◆ **REQUIREMENT**
Output the data below exactly. Leave nothing out.

===== PROVIDED MATERIAL

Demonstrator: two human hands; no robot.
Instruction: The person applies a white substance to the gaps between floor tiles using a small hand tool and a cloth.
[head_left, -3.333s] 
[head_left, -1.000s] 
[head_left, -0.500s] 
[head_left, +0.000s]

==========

◆ **FINISHED EXERCISE**
Demonstrator: two human hands; no robot.
Instruction: The person applies a white substance to the gaps between floor tiles using a small hand tool and a cloth.
[head_left, -3.333s] 
[head_left, -1.000s] 
[head_left, -0.500s] 
[head_left, +0.000s]

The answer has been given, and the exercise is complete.